You are viewing a plain text version of this content. The canonical link for it is here.
Posted to commits@netbeans.apache.org by sk...@apache.org on 2022/12/02 09:46:07 UTC

[netbeans-native-launchers] branch master updated: Make the Windows launcher work with Unicode paths

This is an automated email from the ASF dual-hosted git repository.

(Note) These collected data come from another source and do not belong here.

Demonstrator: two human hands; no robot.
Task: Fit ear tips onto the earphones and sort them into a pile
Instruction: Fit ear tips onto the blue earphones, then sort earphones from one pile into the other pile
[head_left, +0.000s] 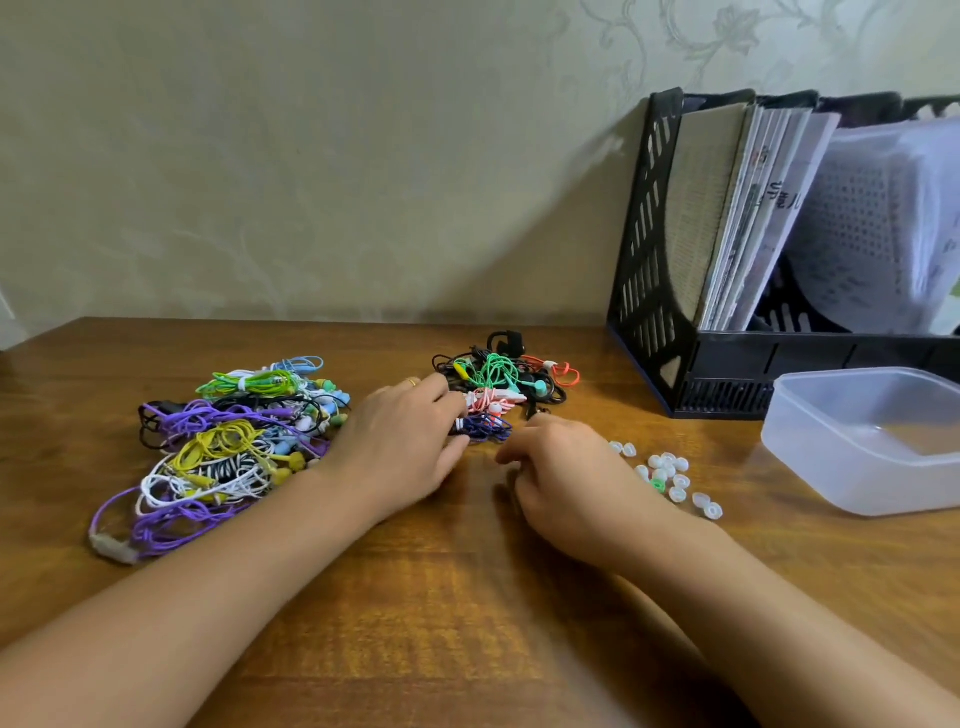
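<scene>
Left hand (402, 431) pinched navy earphones (485, 427); right hand (563, 470) rested curled on table (467, 597), contents untellable.

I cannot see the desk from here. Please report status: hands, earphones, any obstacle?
Left hand grips dark blue earphones at small pile. Right hand curled, contents hidden. Ear tips loose beside it. Nothing in the way.

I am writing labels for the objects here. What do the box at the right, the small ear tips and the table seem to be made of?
Box: likely frosted translucent plastic; the table shows dimly through its walls.
Ear tips: probably soft silicone, milky white and slightly glossy, one green.
Table: wood or wood-look veneer, brown grain with a soft sheen; which of the two cannot be told.
</scene>
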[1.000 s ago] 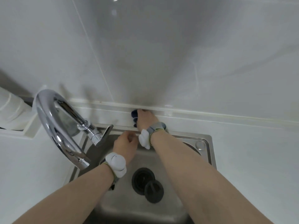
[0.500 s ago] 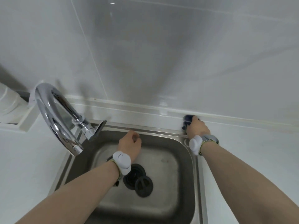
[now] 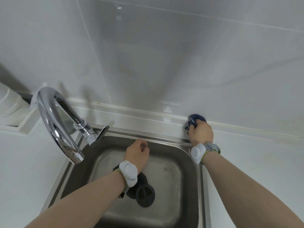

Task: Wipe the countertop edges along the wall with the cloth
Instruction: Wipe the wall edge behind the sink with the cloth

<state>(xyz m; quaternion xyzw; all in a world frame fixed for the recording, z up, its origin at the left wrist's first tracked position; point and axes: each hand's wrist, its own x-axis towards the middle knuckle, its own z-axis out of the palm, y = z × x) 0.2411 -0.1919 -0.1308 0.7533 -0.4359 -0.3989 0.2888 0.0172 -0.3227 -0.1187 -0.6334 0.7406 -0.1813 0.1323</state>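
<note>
1. Head view, the cloth: the right hand (image 3: 201, 132) is closed around a bunched dark blue cloth (image 3: 196, 120), pressing it against the raised ledge (image 3: 131, 113) where the white tabletop (image 3: 256, 155) meets the tiled wall (image 3: 164, 63). The cloth sits just behind the back right corner of the sink (image 3: 193, 163); only its upper part shows above the fingers.

2. Head view, the other hand: the left hand (image 3: 137, 151) is loosely curled, fingers bent inward, and grips nothing. It hovers over the back of the sink basin, near the rear rim; whether it touches the rim I cannot tell. It is well apart from the cloth.

3. Head view, the line that matters: the ledge runs as a long strip from the tap (image 3: 56, 122) on the left, behind the sink, and on to the right edge of the picture. Its long axis lies left to right, across the person's reach. The cloth sits partway along it, with a stretch of ledge to the right of the hand.

4. Head view, judgement: the right hand is the nearer one, already on the ledge, so the wipe would most likely be its job alone, sliding sideways along the strip. The left hand would have to cross the sink to help.

5. Head view, surroundings: a drain (image 3: 139, 183) and a loose black stopper (image 3: 145, 195) lie in the basin, clear of the wiping line. The tap arches over the left side, away from the cloth.
</note>
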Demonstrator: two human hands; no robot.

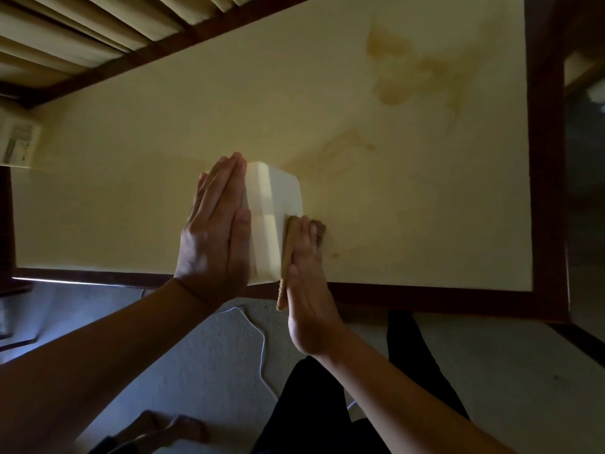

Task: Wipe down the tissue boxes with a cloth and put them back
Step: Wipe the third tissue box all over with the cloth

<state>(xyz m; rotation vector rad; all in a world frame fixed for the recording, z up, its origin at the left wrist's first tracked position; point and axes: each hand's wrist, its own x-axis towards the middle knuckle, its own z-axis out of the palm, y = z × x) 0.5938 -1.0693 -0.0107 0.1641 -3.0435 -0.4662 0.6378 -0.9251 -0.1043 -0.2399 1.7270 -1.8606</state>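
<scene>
A cream tissue box (273,221) stands at the near edge of a pale yellow table (409,204). My left hand (216,231) lies flat against the box's left side, fingers straight and together. My right hand (306,280) presses a tan cloth (287,253) flat against the box's right side, fingers straight. The cloth's lower end sticks out below the table edge. A second white box (18,144) with printed labels shows at the far left edge of the view.
The table has a dark wooden rim (546,158) and brownish stains (415,67) on its far right part. Slatted blinds (82,31) lie behind it. A white cable (262,348) runs over the grey floor below, near my legs and foot.
</scene>
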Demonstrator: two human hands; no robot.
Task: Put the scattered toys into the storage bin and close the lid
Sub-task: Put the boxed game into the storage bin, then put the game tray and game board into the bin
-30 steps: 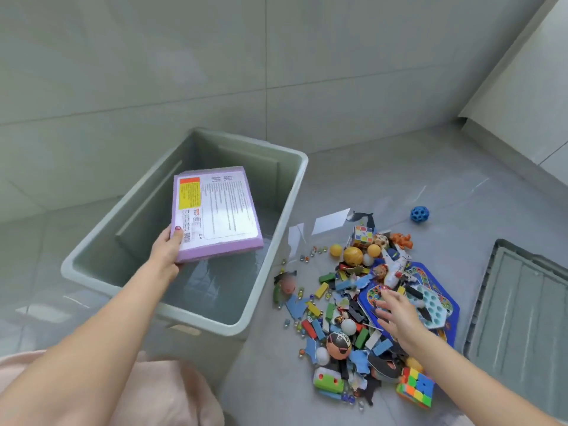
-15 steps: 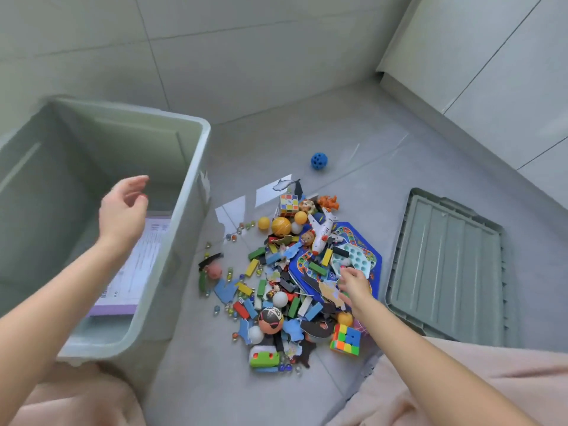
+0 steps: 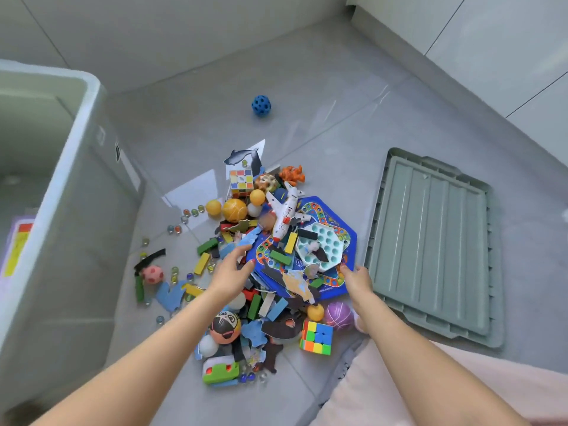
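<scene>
A heap of scattered toys lies on the grey floor, with a blue game board (image 3: 327, 214) on top of it. The board carries a white toy plane (image 3: 284, 214), a pale dimpled tray (image 3: 326, 245) and some blocks. My left hand (image 3: 230, 273) reaches the board's left edge with fingers spread. My right hand (image 3: 357, 279) holds the board's near right edge, thumb on top and fingers hidden. The grey-green storage bin (image 3: 78, 139) stands open at the left with a purple box (image 3: 14, 252) inside. Its lid (image 3: 430, 241) lies flat to the right of the heap.
A blue holed ball (image 3: 261, 105) sits alone beyond the heap. Two puzzle cubes (image 3: 316, 337), balls, marbles, wooden blocks and card cut-outs surround the board. Pale pink fabric (image 3: 430, 392) covers my lap at the bottom right. Walls close off the far side.
The purple box went from my left hand into the bin. My left hand then swung from the bin to the board's left edge, and my right hand shifted to its right edge.
</scene>
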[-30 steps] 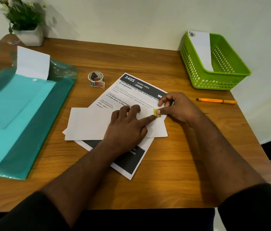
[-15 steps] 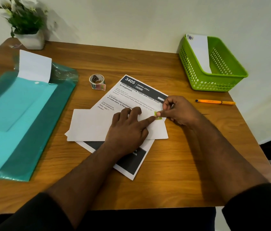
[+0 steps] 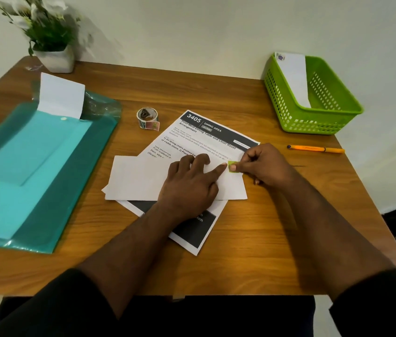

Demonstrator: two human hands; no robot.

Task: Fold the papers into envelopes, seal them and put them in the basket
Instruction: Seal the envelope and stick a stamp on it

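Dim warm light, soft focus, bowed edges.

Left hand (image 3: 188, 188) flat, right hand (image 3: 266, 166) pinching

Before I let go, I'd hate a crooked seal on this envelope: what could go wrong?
The green sticker sits near the folded envelope's right edge, so it might catch the printed sheet beneath. If the left hand lifts early, the fold may spring open.
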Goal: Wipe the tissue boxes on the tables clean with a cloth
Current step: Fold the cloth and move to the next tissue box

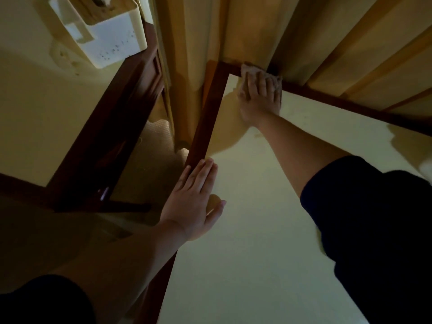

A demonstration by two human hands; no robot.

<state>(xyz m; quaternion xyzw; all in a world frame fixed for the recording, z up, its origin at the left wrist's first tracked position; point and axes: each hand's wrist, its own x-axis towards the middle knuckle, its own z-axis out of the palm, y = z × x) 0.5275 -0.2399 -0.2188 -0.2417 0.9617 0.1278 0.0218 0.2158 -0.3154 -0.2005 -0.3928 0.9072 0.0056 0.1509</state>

skygo pushed a commit to branch master
in repository https://gitbox.apache.org/repos/asf/netbeans-native-launchers.git


The following commit(s) were added to refs/heads/master by this push:
     new 7d207b7  Make the Windows launcher work with Unicode paths
     new 51d230d  Merge pull request #7 from eirikbakke/unicodeLaunching
7d207b7 is described below

commit 7d207b7af59fa68cd3f049b7832f31feffbbd327
Author: Eirik Bakke <eb...@ultorg.com>
AuthorDate: Mon Nov 28 15:37:53 2022 -0500

    Make the Windows launcher work with Unicode paths
    
    On Windows, the `C:\Users\<username>` path will often contain the user's real human name. When this path contains characters outside the current "ANSI code page" (an old DOS concept that predates Unicode), lots of different things break, and NetBeans will fail to work. See https://github.com/apache/netbeans/issues/4314.
    
    The underlying problem is that both OpenJDK and the NetBeans launcher, like most old Windows software, tend to use the "ANSI" versions of Win32 APIs rather than the "Wide Char" versions (e.g. GetCurrentDirectoryA instead of GetCurrentDirectoryW). About 3 years ago, Microsoft started recommending an easy solution: Rather than replacing "char *" with "wchar_t *" everywhere, we can now set UTF-8 as the default "code page" for all ANSI Win32 API calls, at the EXE file process level. We do [...]
    
    Since the NetBeans Windows launcher uses JNI to start Java in-process, the JVM inherits the same default code page setting, without the user having to change regional settings in the Control Panel. Everything then works consistently; passing of system properties into the JVM, loading of libraries from Unicode paths from the system classloader or JNA, and so on. This assumes that the JVM takes its Win32 code page setting from the "user" locale (the GetACP() Win32 function) rather than  [...]
    
    We also set the UTF-8 code page for the windows console, so that Unicode characters display correctly there.
    
    On the aforementioned recent Java versions, NetBeans should now run fine when there are Unicode characters in the NetBeans installation path, the JDK path, the user/cache directory paths, or in the java.io.tmpdir path (the latter sometimes being a problem for JNA, which is used by FlatLAF). This was tested on Java 17.0.5 with Cyrillic and Norwegian characters in the OS home directory path and all of the paths above, with different combinations of Cyrillic vs. US English code pages set [...]
---
 src/main/cpp/bootstrap/nbexec.exe.manifest |  6 +++
 src/main/cpp/bootstrap/utilsfuncs.cpp      | 15 ++++++
 src/main/cpp/harness/app.exe.manifest      |  6 +++
 src/main/cpp/ide/nblauncher.cpp            | 73 +++++++++++++-----------------
 src/main/cpp/ide/netbeans.exe.manifest     |  6 +++
 src/main/cpp/ide/netbeans64.exe.manifest   |  6 +++
 6 files changed, 70 insertions(+), 42 deletions(-)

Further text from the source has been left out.